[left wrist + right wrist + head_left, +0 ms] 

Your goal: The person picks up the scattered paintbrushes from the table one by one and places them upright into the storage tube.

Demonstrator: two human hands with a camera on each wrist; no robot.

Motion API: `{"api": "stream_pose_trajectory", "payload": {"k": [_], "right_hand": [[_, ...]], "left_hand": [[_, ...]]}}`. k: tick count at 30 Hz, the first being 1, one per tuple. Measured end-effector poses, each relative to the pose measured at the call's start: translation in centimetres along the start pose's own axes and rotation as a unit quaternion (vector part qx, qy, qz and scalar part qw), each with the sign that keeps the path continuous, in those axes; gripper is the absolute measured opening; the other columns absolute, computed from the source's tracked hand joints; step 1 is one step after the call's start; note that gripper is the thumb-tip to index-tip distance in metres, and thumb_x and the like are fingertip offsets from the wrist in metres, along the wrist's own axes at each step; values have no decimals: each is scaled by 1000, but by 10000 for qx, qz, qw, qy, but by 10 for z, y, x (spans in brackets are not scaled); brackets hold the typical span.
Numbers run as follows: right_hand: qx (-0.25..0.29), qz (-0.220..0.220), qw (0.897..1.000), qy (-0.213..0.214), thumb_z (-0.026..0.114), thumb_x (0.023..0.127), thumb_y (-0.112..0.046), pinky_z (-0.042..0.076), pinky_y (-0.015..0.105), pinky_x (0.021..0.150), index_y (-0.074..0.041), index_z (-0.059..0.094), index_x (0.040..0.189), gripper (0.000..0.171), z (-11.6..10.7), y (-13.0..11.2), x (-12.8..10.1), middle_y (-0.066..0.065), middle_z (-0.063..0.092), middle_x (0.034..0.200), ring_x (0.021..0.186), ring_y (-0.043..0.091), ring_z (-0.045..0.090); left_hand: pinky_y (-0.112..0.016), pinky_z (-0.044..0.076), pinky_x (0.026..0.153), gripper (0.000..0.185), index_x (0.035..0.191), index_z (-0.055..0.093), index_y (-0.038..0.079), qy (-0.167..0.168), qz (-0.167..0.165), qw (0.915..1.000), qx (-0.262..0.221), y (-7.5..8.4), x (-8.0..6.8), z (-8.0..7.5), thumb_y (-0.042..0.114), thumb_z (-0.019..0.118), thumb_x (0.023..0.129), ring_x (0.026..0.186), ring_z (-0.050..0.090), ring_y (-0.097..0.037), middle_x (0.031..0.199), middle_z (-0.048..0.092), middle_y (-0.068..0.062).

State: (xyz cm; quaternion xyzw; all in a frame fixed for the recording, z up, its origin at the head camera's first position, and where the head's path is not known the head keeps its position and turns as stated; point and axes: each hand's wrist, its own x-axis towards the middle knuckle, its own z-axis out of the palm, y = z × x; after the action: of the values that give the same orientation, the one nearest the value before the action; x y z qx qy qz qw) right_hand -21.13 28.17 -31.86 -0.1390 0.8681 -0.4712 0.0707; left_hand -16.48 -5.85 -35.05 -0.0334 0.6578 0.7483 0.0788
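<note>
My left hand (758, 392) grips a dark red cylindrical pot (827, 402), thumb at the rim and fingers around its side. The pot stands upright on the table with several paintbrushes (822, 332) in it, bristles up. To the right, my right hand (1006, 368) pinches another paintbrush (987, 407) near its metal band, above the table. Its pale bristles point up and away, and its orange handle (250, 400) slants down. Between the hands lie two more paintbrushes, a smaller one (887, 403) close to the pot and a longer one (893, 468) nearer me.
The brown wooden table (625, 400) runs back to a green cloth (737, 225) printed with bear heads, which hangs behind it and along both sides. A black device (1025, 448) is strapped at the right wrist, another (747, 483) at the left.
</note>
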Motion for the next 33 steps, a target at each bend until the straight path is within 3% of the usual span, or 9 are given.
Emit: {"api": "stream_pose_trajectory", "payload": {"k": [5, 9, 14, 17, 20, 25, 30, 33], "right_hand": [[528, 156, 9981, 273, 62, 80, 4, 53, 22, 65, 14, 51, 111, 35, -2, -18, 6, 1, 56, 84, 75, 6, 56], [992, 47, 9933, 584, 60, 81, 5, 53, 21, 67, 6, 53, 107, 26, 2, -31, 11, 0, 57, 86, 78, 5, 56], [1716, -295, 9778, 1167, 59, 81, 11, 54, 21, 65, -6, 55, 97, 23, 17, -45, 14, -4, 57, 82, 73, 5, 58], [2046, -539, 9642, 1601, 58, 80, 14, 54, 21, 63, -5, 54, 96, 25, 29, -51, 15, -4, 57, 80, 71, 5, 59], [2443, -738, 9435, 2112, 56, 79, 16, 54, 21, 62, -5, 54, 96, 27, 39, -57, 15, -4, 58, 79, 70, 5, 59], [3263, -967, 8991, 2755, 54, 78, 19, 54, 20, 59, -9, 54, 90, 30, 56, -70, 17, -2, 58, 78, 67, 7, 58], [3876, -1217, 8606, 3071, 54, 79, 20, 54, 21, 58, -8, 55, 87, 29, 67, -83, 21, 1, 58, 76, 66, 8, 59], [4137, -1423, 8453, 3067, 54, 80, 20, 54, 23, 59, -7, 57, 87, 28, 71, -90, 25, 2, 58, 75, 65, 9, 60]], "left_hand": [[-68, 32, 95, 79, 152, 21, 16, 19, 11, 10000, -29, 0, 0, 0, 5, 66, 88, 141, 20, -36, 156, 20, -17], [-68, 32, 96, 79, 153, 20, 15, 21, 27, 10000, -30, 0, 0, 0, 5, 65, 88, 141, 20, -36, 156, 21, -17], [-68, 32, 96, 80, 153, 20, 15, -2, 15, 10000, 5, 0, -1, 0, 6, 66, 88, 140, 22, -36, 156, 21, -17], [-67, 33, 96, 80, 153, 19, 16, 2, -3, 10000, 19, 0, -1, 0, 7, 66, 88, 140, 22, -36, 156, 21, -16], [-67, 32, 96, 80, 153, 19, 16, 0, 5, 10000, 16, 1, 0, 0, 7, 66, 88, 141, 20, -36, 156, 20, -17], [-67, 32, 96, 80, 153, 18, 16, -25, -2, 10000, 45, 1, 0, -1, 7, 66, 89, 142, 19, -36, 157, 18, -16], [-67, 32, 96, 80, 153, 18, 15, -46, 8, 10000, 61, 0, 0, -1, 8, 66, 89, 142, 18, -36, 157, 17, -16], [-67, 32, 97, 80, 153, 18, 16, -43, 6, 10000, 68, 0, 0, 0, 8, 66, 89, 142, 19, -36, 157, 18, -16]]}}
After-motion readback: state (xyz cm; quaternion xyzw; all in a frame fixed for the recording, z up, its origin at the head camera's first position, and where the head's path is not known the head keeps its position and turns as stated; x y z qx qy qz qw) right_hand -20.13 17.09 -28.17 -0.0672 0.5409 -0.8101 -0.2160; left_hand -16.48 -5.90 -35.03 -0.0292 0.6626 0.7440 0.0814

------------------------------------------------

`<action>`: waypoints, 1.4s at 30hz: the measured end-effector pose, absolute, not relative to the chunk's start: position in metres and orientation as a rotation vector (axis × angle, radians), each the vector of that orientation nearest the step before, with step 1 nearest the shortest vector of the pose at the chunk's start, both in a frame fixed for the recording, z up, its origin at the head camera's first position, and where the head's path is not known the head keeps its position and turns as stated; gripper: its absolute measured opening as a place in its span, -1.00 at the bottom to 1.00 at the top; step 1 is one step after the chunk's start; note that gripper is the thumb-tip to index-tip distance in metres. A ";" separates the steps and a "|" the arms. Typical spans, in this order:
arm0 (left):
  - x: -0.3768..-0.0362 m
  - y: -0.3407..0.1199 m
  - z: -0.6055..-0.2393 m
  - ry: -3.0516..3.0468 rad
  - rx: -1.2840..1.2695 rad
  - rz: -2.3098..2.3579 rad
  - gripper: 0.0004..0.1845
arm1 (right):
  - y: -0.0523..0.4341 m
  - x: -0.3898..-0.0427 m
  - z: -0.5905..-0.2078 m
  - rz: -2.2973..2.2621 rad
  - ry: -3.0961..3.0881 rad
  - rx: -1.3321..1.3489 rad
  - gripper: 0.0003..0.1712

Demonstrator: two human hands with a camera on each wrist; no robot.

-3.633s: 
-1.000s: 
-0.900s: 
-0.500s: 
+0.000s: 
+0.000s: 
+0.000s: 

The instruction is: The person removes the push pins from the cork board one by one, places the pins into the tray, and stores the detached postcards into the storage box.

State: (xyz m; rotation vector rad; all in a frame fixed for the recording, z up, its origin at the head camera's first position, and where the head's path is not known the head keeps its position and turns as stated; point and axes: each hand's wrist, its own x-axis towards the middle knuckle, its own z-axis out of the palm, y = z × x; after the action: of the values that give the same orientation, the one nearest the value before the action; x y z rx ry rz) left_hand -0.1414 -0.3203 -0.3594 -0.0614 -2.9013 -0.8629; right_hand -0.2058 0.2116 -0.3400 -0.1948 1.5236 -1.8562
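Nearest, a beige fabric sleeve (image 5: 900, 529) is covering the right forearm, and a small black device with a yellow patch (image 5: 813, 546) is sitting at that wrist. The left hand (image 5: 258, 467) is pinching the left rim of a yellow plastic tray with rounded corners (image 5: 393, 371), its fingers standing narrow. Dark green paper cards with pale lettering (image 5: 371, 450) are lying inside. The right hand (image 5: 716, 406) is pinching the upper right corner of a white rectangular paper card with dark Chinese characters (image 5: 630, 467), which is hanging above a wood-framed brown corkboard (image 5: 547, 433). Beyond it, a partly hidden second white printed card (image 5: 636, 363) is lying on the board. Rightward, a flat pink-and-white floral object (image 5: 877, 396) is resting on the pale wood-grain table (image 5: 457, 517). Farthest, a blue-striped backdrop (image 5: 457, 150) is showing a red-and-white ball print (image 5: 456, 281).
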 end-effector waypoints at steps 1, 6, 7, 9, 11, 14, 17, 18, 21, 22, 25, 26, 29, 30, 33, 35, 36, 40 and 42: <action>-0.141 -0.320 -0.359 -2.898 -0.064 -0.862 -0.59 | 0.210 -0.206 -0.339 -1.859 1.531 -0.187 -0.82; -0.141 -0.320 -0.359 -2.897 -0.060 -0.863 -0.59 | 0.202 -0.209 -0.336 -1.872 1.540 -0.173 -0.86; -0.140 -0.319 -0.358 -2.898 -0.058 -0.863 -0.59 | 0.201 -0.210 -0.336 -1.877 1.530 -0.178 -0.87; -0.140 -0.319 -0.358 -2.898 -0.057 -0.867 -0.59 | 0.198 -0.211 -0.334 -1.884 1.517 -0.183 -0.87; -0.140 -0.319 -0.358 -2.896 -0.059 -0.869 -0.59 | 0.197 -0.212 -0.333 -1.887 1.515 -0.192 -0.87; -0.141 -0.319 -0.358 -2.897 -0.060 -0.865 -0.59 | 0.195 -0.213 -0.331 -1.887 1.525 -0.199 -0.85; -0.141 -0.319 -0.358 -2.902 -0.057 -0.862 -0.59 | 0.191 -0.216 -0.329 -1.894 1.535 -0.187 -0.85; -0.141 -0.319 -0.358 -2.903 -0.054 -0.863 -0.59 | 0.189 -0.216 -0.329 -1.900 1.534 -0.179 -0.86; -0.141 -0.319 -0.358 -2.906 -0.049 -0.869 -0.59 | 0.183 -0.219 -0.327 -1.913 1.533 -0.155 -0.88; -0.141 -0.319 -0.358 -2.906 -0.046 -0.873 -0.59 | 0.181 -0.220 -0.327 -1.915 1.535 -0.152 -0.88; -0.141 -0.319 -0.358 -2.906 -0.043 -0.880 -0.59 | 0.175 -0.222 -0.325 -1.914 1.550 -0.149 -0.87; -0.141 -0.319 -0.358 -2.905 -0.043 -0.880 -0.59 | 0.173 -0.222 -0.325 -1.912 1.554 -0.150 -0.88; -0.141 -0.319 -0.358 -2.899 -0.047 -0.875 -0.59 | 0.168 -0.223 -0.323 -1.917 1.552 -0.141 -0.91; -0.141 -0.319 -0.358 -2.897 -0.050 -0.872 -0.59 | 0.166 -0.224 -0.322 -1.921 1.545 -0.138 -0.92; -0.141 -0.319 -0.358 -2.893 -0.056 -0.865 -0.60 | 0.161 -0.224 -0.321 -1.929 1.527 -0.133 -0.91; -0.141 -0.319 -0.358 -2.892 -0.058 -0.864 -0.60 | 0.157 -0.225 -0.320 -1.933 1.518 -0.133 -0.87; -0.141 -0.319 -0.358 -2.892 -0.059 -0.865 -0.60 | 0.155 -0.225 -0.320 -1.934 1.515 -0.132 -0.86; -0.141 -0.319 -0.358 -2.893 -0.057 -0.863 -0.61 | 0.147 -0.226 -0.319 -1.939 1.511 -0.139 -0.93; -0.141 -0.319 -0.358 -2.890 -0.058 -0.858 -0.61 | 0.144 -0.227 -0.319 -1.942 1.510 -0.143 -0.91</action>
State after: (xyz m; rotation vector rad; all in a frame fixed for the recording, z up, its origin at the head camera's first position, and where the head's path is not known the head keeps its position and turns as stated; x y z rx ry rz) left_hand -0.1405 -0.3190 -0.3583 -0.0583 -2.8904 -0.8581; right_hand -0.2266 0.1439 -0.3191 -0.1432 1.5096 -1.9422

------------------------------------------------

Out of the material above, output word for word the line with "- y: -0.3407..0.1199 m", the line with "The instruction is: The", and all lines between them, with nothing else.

[Written reply]:
  - y: -0.3407..0.1199 m
  - z: -0.6055..-0.2393 m
  - ry: -3.0516..3.0468 rad
  - rx: -1.2840..1.2695 rad
  - rz: -2.3098..2.3579 rad
  - gripper: 0.0004..0.1845
arm1 (right):
  - y: -0.0523..0.4341 m
  - x: -0.3898..-0.0427 m
  - z: -0.5905..-0.2078 m
  - rz: -2.2973..2.2621 rad
  - ry: -3.0961..3.0881 rad
  - rx: -1.3321..1.3489 rad
  - gripper: 0.0003..0.1712

Demonstrator: two human hands with a camera on each wrist; no robot.

-3.633s: 
-1.000s: 
-0.900s: 
-0.500s: 
+0.000s: 
+0.000s: 
+0.000s: 

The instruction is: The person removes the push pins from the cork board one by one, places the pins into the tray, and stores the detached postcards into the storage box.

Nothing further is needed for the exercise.